We’re inclined on our side to conceive of death as an event. A date of death appears on notices, certificates, and headstones. That makes life, our life, into a span of time: perhaps many years or many fewer. That, in our minds, death is only an event means we carry on within a time-bound and essentially linear view of life: we are conceived and born; we live and die. But for as long as time and life go together, we’re going to find that death beats life. Death ends life because time runs out.
But on God’s side, death is not only an event but is also an impasse, an obstruction. This is because of his eternity, sure, but also because of his perfect plan for all-existence: God intends for all things to grow to perfection, with only an barrier such as death preventing that growth. Time is useful to God but, like us, it is his creation: if he can break the impasse, then we might truly live.
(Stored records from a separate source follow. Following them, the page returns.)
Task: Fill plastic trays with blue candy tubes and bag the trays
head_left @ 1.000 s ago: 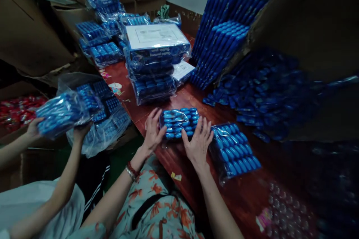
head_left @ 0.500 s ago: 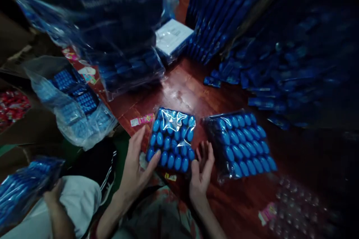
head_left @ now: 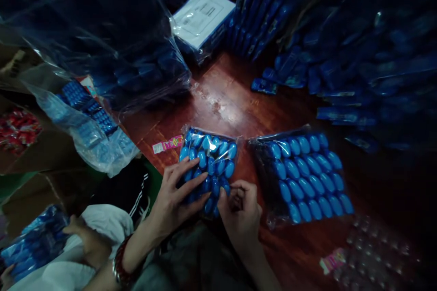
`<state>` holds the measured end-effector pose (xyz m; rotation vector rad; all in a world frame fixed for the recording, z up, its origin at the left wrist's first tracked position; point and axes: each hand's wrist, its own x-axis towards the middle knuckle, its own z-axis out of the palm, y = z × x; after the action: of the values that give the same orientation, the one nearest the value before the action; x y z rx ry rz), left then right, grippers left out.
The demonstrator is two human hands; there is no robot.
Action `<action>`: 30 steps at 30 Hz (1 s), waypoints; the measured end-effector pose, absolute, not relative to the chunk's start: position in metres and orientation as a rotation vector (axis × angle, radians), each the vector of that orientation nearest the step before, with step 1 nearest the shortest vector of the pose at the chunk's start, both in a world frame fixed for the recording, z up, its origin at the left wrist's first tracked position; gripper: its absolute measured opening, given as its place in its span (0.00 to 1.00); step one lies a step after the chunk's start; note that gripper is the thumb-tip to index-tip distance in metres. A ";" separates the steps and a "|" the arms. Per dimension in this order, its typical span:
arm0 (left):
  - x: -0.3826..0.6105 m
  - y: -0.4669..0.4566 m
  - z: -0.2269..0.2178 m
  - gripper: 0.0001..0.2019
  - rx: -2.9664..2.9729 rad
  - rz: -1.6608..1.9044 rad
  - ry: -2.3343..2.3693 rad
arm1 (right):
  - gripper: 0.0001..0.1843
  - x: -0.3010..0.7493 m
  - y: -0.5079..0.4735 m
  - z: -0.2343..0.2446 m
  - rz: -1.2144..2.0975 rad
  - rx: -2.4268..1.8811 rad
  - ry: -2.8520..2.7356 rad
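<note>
A clear-wrapped pack of blue oval pieces (head_left: 211, 163) in rows lies on the reddish-brown table in front of me. My left hand (head_left: 170, 198) rests on its left side, fingers spread flat over the pieces. At the lower right corner, my right hand (head_left: 241, 211) is closed, thumb and forefinger pinching the edge of the pack. Its other fingers are curled in and partly in shadow. A second wrapped pack (head_left: 307, 173) of the same blue pieces lies just to the right, untouched.
A white-topped box (head_left: 204, 16) stands behind, beside upright blue packs (head_left: 256, 13) and a pile of loose blue items (head_left: 348, 72). A clear bumpy tray (head_left: 375, 254) is at lower right. On the left, another person's hand (head_left: 80, 236) is near a blue pack (head_left: 37, 241).
My left hand has moved from the pack's edge onto its top. My right hand has closed at the lower right corner. The other person's blue pack has shifted. The view has tilted slightly.
</note>
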<state>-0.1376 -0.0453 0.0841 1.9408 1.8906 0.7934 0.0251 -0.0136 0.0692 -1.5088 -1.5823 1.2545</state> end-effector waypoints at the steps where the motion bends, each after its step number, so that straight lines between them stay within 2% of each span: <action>1: -0.138 -0.045 0.084 0.20 1.934 0.796 1.886 | 0.08 0.023 -0.012 0.073 1.254 -1.519 -1.597; 4: -0.138 -0.044 0.083 0.19 1.911 0.809 1.860 | 0.07 0.020 -0.004 0.080 1.368 -1.567 -1.586; 8: -0.134 -0.043 0.082 0.19 1.883 0.777 1.887 | 0.11 0.024 0.002 0.077 1.686 -1.594 -1.355; 11: -0.134 -0.045 0.084 0.21 1.913 0.750 1.902 | 0.13 0.027 -0.001 0.073 1.766 -1.580 -1.199; 19: -0.144 -0.041 0.083 0.16 1.899 0.780 1.861 | 0.17 0.019 0.000 0.081 2.151 -1.431 -0.726; 23: -0.133 -0.035 0.079 0.13 1.834 0.858 1.985 | 0.20 0.008 0.006 0.076 2.055 -1.404 -0.620; 27: -0.131 -0.038 0.079 0.14 1.801 0.933 2.024 | 0.20 0.007 0.007 0.071 1.975 -1.419 -0.812; 30: -0.141 -0.044 0.082 0.22 1.613 1.128 2.099 | 0.14 0.015 0.007 0.078 1.560 -1.542 -1.253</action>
<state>-0.1407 -0.0435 0.0822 1.6128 2.0986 1.1281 0.0151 0.0072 0.0779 -1.5419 -1.2526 1.5602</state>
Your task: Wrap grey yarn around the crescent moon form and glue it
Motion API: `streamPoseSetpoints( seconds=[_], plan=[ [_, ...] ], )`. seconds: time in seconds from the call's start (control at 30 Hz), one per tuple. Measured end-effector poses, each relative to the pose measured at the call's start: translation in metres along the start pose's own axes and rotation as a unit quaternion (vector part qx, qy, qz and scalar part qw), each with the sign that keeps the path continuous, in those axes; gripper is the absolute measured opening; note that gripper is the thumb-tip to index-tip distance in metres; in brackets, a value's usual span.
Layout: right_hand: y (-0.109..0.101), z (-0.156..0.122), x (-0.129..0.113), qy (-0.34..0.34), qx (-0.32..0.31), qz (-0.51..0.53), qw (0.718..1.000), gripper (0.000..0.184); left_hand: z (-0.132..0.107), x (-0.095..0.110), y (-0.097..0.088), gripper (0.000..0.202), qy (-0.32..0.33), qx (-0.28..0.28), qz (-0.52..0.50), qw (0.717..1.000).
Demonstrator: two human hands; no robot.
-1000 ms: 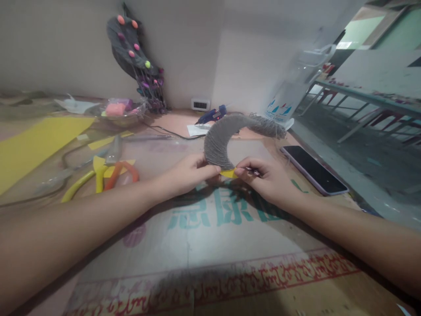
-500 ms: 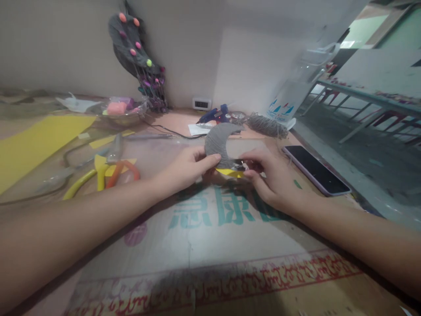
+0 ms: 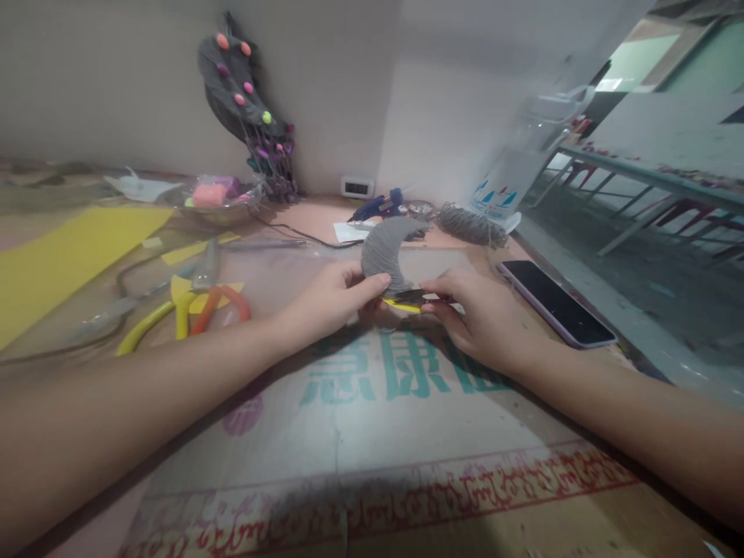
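My left hand (image 3: pixel 327 297) pinches the lower end of a grey yarn-wrapped crescent (image 3: pixel 384 252), thumb on its front. A yellow tip (image 3: pixel 403 306) of the crescent's core shows bare below the yarn. My right hand (image 3: pixel 477 319) is closed on that yellow tip and on a thin dark strand beside it, fingers pressed together. Both hands hover just above a printed cardboard sheet (image 3: pixel 372 418) on the table. A loose bundle of grey yarn (image 3: pixel 470 224) lies behind the crescent.
A phone (image 3: pixel 555 301) lies right of my right hand. A blue glue gun (image 3: pixel 380 206) rests behind the crescent, its cord running left. Yellow and orange pliers (image 3: pixel 191 306), yellow paper (image 3: pixel 63 252), a bowl of coloured bits (image 3: pixel 218 194) and a grey decorated hanging (image 3: pixel 241 101) are at left.
The crescent has been turned and lowered: its upper arm, which reached right a second ago, now curls in close. My right fingers shifted along the yellow tip.
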State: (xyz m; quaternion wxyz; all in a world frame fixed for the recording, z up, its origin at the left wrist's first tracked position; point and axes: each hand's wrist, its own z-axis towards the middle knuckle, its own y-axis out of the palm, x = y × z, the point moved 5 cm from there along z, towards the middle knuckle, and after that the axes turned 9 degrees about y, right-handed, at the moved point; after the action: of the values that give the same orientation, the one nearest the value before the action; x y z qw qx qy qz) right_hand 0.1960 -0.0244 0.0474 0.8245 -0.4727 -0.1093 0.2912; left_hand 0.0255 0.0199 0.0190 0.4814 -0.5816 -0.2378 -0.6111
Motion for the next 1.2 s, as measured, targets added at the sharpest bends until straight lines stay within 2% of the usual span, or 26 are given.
streamPoseSetpoints(
  seconds=[0.2,0.43,0.7,0.83,1.03,1.2],
  plan=[
    [0.0009,0.0004,0.0004,0.018,-0.004,-0.001,1.000,0.020,-0.0002,-0.0004,0.0004,0.033,-0.005,-0.010,-0.012,1.000],
    [-0.0007,0.0015,-0.0018,0.004,0.004,-0.011,1.000,0.019,0.0003,-0.0047,0.0019,0.031,-0.032,-0.019,-0.031,0.999],
    [-0.0001,0.0016,-0.0020,-0.007,0.006,-0.029,1.000,0.019,-0.0001,-0.0037,0.0009,0.035,-0.026,-0.029,-0.010,0.999],
    [0.0002,0.0021,-0.0007,0.007,-0.007,-0.017,1.000,0.018,0.0000,-0.0037,0.0025,0.034,-0.019,-0.033,-0.022,0.999],
    [-0.0017,-0.0001,0.0034,0.024,0.017,0.041,0.999,0.015,-0.0002,-0.0063,0.0013,0.033,-0.036,-0.014,-0.041,0.998],
    [-0.0009,-0.0001,0.0057,0.041,0.008,0.047,0.998,0.015,0.0009,-0.0088,0.0001,0.033,-0.039,-0.004,-0.057,0.998]
  ],
)
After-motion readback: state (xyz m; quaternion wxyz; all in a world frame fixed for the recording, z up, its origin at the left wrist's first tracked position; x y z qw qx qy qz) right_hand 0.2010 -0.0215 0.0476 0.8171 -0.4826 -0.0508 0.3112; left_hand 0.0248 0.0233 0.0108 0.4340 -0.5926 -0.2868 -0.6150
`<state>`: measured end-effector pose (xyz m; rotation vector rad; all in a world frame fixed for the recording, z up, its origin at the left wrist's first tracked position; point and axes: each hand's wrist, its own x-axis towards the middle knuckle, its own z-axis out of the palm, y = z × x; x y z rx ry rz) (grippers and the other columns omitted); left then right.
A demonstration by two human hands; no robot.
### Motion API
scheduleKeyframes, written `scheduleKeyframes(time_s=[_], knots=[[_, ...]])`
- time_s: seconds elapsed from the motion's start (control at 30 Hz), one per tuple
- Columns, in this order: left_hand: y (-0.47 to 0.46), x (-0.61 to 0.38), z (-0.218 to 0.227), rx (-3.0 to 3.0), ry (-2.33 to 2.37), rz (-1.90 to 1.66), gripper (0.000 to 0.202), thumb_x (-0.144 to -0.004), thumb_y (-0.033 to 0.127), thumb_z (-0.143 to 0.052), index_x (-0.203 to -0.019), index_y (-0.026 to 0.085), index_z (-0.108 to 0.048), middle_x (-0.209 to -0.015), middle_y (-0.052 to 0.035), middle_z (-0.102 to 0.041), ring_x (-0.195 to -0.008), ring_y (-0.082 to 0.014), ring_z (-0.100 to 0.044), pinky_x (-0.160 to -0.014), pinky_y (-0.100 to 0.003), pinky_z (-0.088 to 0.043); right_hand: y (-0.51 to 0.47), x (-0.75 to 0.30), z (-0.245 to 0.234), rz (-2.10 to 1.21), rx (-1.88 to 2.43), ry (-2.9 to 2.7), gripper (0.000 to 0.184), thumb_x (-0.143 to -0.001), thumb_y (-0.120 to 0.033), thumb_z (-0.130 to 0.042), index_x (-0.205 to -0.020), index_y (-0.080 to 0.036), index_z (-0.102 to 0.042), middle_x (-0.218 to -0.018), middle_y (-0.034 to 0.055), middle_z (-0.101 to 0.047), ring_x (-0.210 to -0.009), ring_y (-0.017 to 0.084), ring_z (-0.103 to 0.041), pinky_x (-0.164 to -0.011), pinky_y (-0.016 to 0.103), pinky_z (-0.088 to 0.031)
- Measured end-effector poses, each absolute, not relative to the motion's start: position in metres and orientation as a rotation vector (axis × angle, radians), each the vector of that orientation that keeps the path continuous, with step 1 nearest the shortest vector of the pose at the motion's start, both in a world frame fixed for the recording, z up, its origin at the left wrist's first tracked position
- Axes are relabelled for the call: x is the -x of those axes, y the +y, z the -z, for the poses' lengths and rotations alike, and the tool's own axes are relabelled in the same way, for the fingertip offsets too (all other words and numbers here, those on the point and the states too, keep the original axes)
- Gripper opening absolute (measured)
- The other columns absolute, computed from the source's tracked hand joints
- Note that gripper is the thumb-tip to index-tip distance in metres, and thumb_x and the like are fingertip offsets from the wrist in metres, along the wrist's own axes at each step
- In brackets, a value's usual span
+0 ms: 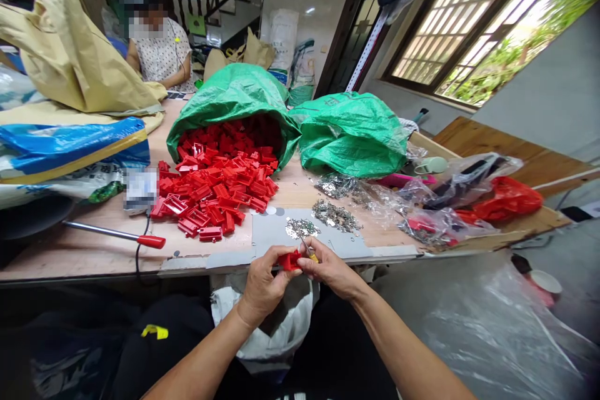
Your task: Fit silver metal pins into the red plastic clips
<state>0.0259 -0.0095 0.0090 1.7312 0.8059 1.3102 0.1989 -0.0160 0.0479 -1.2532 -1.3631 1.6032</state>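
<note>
My left hand (263, 284) is closed around a small red plastic part (289, 260), held just in front of the table edge. My right hand (328, 269) pinches a thin tool with a yellow handle (310, 255), its metal tip pointing up beside the red part. Both hands meet at the part. A large pile of the same red plastic parts (216, 184) spills from an open green bag (234, 97) on the wooden table (84, 250). Small metal pieces (302, 227) lie in heaps on a grey sheet (272, 231) just beyond my hands.
A second green bag (351, 131) lies to the right, with clear and red plastic bags (469, 200) past it. A red-handled screwdriver (117, 234) rests at the left. Paper sacks (70, 56) stand far left. Another person (159, 50) sits across the table. A white bag (285, 325) hangs below.
</note>
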Motion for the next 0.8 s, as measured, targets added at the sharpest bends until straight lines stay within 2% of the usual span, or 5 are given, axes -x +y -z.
scheduleKeyframes(time_s=[0.37, 0.47, 0.6, 0.7, 0.8], knots=[[-0.011, -0.028, -0.005, -1.434, 0.614, -1.192, 0.029, -0.076, 0.021, -0.070, -0.104, 0.021, -0.063, -0.105, -0.0081, -0.070, -0.095, -0.0209, -0.067, -0.086, -0.034, -0.052, -0.030, -0.203, -0.041, -1.699, 1.175, -1.133, 0.044, -0.068, -0.047, -0.075, -0.086, -0.020, -0.044, -0.063, -0.0076, -0.041, -0.048, 0.004, -0.032, -0.044, 0.018, -0.019], [-0.010, -0.027, -0.008, -1.312, 0.512, -1.212, 0.029, -0.074, 0.019, -0.071, -0.102, 0.020, -0.063, -0.106, -0.0085, -0.071, -0.097, -0.0217, -0.066, -0.087, -0.036, -0.051, -0.030, -0.198, -0.042, -1.775, 1.105, -1.049, 0.045, -0.066, -0.047, -0.076, -0.084, -0.020, -0.044, -0.062, -0.0085, -0.040, -0.044, 0.003, -0.027, -0.042, 0.018, -0.016], [-0.003, -0.025, -0.014, -1.062, 0.497, -1.306, 0.030, -0.069, 0.018, -0.075, -0.095, 0.020, -0.061, -0.099, -0.0066, -0.072, -0.092, -0.0207, -0.068, -0.084, -0.034, -0.053, -0.016, -0.193, -0.048, -1.801, 1.077, -1.107, 0.041, -0.071, -0.049, -0.071, -0.084, -0.020, -0.045, -0.058, -0.0092, -0.040, -0.042, 0.003, -0.025, -0.041, 0.018, -0.015], [0.008, -0.020, -0.021, -0.830, 0.568, -1.446, 0.033, -0.068, 0.020, -0.077, -0.096, 0.021, -0.058, -0.094, -0.0026, -0.072, -0.087, -0.0170, -0.068, -0.084, -0.031, -0.052, 0.010, -0.197, -0.052, -1.542, 1.218, -1.295, 0.034, -0.079, -0.050, -0.062, -0.087, -0.020, -0.047, -0.070, -0.0042, -0.055, -0.043, 0.004, -0.031, -0.043, 0.019, -0.022], [0.020, -0.013, -0.027, -0.655, 0.633, -1.524, 0.037, -0.067, 0.022, -0.077, -0.098, 0.022, -0.058, -0.089, 0.0014, -0.071, -0.082, -0.0125, -0.067, -0.082, -0.027, -0.051, 0.038, -0.207, -0.053, -0.982, 1.512, -1.544, 0.025, -0.083, -0.043, -0.054, -0.078, -0.018, -0.053, -0.072, -0.0002, -0.061, -0.053, 0.009, -0.044, -0.052, 0.022, -0.033]])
For him who is the source of all life, death interrupts a more perfect sequence: in God, we were meant to be conceived and born, to live and to live on and to live well.
And then God’s Son suffers death; the human life of God’s Son ends with the event of his death on the cross, freely accepted for great love of us. We know that God doesn’t die: so when the Son of God died, we know his divinity entered the realm of the dead. The picture to have in the mind is of the co-eternal Son standing among and with the souls of his dead ancestors and their contemporaries: between Good Friday night and Easter Sunday morning, we see God among the dead, Life himself in the midst of death.

Then, on the third day of his death, there is the resurrection. Gloriously so, Jesus returns to life. He used the event of death to remove the obstruction and provide a way for all of us to live on and to live well. So, we are celebrating that God’s perfect plan for all-existence is no longer hindered in us. His life-giving love for you is unchanged, revealed in the way you can see towards God-given perfection. From today, death no longer ends life; death is not just an event. It has become a way into life, eternal life.
And so, if we can see a way through, we must ourselves take it. We begin to live for heaven while still here on earth: and that by repentance, forgiveness, and baptism, faith, good works, and virtue. This is the way of the Lord Jesus, the way of life, the way through to life. So, there is time: we can still make our lives over to God to be re-made by him. Do nothing therefore to block the way again. Do everything you must to keep moving towards God.
For we cannot remain here; we must go on. We must live, and live on, and live well. To him who has shown us the way into life be all glory and honour for ever and ever.
Amen. Alleluia!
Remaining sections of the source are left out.